• **WHAT TO WORK ON**:
Repeat the records exactly, with one exception: no images.
*** Block opens ***
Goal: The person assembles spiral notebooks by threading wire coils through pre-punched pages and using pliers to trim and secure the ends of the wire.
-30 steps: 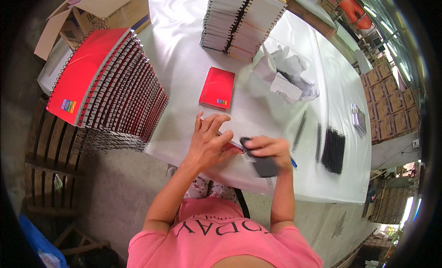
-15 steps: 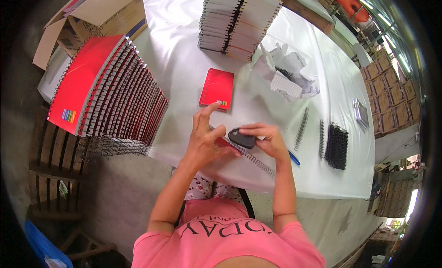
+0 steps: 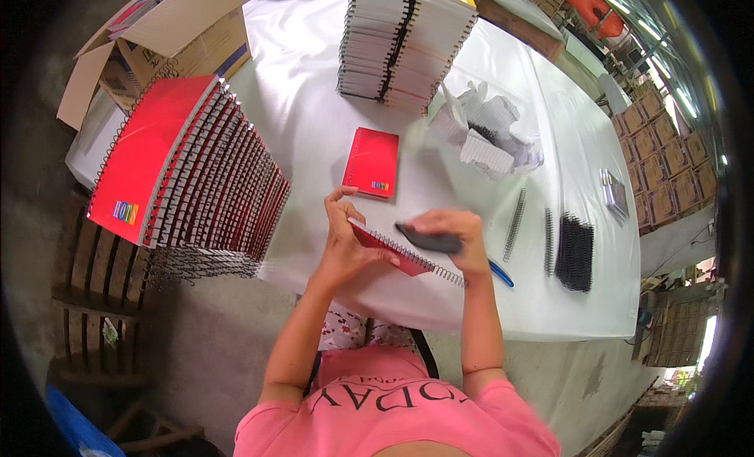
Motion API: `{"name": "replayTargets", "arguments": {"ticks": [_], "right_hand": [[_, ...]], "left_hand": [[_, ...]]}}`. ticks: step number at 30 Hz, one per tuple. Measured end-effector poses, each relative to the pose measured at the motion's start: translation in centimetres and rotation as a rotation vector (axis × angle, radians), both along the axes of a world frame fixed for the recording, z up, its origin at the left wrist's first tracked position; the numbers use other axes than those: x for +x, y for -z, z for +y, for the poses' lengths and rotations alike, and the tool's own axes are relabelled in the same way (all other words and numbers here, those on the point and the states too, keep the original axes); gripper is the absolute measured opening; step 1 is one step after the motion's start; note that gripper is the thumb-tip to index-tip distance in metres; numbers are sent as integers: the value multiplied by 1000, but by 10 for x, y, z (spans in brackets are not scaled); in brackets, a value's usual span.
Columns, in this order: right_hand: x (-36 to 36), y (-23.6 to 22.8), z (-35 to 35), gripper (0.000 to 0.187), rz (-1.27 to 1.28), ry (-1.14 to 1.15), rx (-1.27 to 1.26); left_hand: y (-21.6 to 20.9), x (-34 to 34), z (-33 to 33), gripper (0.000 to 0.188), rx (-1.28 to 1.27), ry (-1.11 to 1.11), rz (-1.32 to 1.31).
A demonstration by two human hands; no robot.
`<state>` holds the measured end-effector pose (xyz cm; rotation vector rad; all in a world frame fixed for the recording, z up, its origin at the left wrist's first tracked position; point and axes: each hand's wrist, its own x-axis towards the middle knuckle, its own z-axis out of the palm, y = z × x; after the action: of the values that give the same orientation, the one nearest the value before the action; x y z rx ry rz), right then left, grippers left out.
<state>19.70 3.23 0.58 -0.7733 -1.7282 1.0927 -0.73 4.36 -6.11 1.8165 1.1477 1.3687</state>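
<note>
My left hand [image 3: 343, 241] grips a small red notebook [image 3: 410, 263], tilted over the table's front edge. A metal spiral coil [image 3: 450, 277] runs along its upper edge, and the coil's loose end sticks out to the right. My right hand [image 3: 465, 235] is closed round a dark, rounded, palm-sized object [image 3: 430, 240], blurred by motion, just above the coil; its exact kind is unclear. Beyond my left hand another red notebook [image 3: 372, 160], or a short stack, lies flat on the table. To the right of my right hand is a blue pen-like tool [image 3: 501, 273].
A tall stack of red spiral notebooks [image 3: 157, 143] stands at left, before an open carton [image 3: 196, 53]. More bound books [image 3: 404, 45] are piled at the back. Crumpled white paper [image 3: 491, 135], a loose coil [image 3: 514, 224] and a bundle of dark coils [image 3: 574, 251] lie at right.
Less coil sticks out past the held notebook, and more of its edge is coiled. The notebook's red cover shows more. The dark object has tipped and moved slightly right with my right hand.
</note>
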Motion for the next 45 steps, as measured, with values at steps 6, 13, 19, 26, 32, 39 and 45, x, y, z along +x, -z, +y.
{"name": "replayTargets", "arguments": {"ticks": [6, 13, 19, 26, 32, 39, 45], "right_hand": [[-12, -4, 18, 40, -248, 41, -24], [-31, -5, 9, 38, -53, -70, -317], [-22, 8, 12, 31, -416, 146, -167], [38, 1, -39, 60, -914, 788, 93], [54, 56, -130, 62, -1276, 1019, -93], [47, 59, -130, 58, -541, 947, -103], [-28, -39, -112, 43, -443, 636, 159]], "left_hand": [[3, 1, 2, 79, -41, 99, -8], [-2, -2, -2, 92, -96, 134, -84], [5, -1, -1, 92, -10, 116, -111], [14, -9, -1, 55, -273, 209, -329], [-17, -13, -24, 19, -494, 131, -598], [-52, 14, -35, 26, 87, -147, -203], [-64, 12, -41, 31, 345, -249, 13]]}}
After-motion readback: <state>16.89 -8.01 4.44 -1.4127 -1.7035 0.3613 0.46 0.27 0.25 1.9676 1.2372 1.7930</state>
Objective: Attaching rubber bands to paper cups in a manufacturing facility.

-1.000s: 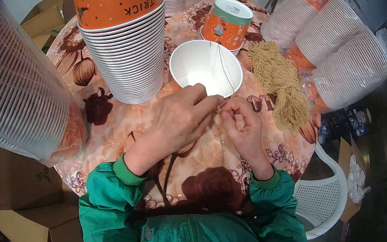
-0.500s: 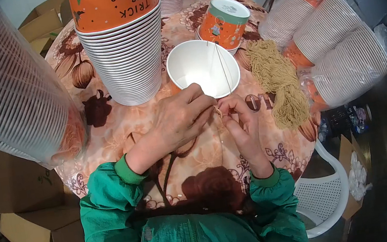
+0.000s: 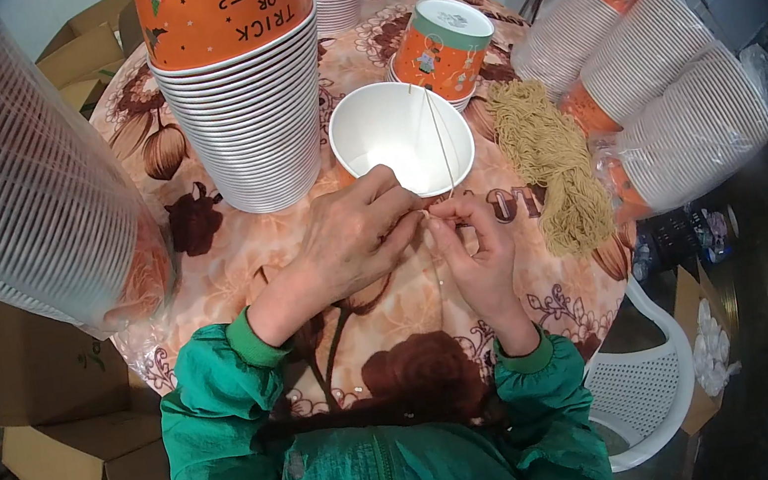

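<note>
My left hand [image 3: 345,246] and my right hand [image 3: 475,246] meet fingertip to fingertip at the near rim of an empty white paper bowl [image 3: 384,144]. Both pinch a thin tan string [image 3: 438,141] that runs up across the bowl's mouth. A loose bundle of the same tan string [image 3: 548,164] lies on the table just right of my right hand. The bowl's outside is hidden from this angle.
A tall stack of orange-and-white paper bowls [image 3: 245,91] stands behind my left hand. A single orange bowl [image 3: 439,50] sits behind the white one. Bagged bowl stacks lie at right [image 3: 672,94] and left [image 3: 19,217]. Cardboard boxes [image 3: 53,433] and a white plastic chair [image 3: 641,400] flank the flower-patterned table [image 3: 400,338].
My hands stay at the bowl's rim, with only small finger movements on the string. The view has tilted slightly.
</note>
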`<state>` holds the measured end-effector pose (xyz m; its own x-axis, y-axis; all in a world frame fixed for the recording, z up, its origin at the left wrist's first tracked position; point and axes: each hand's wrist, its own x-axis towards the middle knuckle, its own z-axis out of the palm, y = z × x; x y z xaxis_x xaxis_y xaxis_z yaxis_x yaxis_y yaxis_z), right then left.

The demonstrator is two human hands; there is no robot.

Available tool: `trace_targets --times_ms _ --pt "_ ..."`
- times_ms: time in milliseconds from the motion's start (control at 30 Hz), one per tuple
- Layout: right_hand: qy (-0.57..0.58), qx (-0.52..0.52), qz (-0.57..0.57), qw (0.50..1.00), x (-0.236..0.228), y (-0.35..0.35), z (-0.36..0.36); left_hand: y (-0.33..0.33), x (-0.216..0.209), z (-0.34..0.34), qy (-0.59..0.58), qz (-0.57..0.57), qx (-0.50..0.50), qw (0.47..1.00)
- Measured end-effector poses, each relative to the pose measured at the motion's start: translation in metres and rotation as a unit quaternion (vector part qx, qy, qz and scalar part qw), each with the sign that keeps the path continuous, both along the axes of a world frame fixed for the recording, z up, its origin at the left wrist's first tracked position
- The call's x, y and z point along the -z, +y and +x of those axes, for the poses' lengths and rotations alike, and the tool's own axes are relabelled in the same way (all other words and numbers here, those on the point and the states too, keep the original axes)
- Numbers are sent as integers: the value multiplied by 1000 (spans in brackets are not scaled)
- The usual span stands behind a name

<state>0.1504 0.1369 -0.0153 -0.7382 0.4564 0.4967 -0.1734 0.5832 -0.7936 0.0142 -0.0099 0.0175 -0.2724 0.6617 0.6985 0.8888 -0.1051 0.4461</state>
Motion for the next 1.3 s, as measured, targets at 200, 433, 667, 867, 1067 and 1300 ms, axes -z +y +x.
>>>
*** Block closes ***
• **TASK SOLUTION**:
Goal: The person assembles spiral notebooks by threading wire coils through pre-punched pages and using pliers to trim and secure the ends of the wire.
-30 steps: 
-15 steps: 
+0 steps: 
Motion API: `{"name": "replayTargets", "arguments": {"ticks": [_], "right_hand": [[_, ...]], "left_hand": [[_, ...]]}}`. ticks: step number at 30 Hz, one per tuple. Measured end-effector poses, each relative to the pose measured at the motion's start: translation in centimetres and rotation as a rotation vector (axis × angle, radians), both along the axes of a world frame fixed for the recording, z up, its origin at the left wrist's first tracked position; the numbers use other axes than those: x for +x, y for -z, z for +y, for the poses' lengths and rotations alike, and the tool's own axes are relabelled in the same way (all other words and numbers here, those on the point and the states too, keep the original axes); gripper is the absolute measured opening; step 1 is one step after the motion's start; note that gripper is the thumb-tip to index-tip distance in metres; numbers are sent as integers: the value multiplied by 1000, but by 10 for x, y, z (spans in brackets are not scaled); in brackets, a value's usual span.
Columns, in this order: right_hand: x (-36 to 36), y (-23.6 to 22.8), z (-35 to 35), gripper (0.000 to 0.187), rz (-1.27 to 1.28), ry (-1.14 to 1.15), rx (-1.27 to 1.26); left_hand: y (-21.6 to 20.9), x (-34 to 34), z (-33 to 33), gripper (0.000 to 0.188), rx (-1.28 to 1.27), ry (-1.11 to 1.11), rz (-1.32 to 1.31).
A demonstration by two human hands; no robot.
`<state>` holds the measured end-effector pose (xyz cm; rotation vector rad; all in a world frame fixed for the recording, z up, its origin at the left wrist's first tracked position; point and axes: each hand's wrist, its own x-axis towards the middle knuckle, its own z-axis out of the palm, y = z × x; after the action: of the values that give the same orientation, the one nearest the value before the action; x y z rx ry rz), right then left, grippers left out.
<state>19.70 3.23 0.58 -0.7733 -1.7282 1.0927 -0.73 4.36 -6.11 1.8165 1.1477 1.3687</state>
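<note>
My left hand [image 3: 343, 241] grips a small red notebook [image 3: 410, 263], tilted over the table's front edge. A metal spiral coil [image 3: 450, 277] runs along its upper edge, and the coil's loose end sticks out to the right. My right hand [image 3: 465, 235] is closed round a dark, rounded, palm-sized object [image 3: 430, 240], blurred by motion, just above the coil; its exact kind is unclear. Beyond my left hand another red notebook [image 3: 372, 160], or a short stack, lies flat on the table. To the right of my right hand is a blue pen-like tool [image 3: 501, 273].
A tall stack of red spiral notebooks [image 3: 157, 143] stands at left, before an open carton [image 3: 196, 53]. More bound books [image 3: 404, 45] are piled at the back. Crumpled white paper [image 3: 491, 135], a loose coil [image 3: 514, 224] and a bundle of dark coils [image 3: 574, 251] lie at right.
Less coil sticks out past the held notebook, and more of its edge is coiled. The notebook's red cover shows more. The dark object has tipped and moved slightly right with my right hand.
</note>
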Motion for the next 45 steps, as measured, with values at steps 6, 13, 19, 26, 32, 39 and 45, x, y, z along +x, -z, +y.
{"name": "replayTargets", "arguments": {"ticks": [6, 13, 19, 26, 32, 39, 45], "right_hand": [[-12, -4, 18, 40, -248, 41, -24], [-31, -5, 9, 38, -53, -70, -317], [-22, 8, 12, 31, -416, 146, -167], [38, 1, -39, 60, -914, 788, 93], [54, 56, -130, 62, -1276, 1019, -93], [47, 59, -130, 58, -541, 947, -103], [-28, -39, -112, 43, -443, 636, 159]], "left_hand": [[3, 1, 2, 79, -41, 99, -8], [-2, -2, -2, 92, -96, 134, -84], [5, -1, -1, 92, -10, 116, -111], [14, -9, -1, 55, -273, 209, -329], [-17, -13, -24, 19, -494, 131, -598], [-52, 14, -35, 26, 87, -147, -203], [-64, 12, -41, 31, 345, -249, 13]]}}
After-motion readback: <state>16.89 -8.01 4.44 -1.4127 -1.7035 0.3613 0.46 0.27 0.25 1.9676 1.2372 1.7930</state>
Objective: Attaching rubber bands to paper cups in a manufacturing facility.

-1.000s: 
-0.500s: 
+0.000s: 

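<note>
My left hand [image 3: 345,246] and my right hand [image 3: 475,246] meet fingertip to fingertip at the near rim of an empty white paper bowl [image 3: 384,144]. Both pinch a thin tan string [image 3: 438,141] that runs up across the bowl's mouth. A loose bundle of the same tan string [image 3: 548,164] lies on the table just right of my right hand. The bowl's outside is hidden from this angle.
A tall stack of orange-and-white paper bowls [image 3: 245,91] stands behind my left hand. A single orange bowl [image 3: 439,50] sits behind the white one. Bagged bowl stacks lie at right [image 3: 672,94] and left [image 3: 19,217]. Cardboard boxes [image 3: 53,433] and a white plastic chair [image 3: 641,400] flank the flower-patterned table [image 3: 400,338].
My hands stay at the bowl's rim, with only small finger movements on the string. The view has tilted slightly.
</note>
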`<state>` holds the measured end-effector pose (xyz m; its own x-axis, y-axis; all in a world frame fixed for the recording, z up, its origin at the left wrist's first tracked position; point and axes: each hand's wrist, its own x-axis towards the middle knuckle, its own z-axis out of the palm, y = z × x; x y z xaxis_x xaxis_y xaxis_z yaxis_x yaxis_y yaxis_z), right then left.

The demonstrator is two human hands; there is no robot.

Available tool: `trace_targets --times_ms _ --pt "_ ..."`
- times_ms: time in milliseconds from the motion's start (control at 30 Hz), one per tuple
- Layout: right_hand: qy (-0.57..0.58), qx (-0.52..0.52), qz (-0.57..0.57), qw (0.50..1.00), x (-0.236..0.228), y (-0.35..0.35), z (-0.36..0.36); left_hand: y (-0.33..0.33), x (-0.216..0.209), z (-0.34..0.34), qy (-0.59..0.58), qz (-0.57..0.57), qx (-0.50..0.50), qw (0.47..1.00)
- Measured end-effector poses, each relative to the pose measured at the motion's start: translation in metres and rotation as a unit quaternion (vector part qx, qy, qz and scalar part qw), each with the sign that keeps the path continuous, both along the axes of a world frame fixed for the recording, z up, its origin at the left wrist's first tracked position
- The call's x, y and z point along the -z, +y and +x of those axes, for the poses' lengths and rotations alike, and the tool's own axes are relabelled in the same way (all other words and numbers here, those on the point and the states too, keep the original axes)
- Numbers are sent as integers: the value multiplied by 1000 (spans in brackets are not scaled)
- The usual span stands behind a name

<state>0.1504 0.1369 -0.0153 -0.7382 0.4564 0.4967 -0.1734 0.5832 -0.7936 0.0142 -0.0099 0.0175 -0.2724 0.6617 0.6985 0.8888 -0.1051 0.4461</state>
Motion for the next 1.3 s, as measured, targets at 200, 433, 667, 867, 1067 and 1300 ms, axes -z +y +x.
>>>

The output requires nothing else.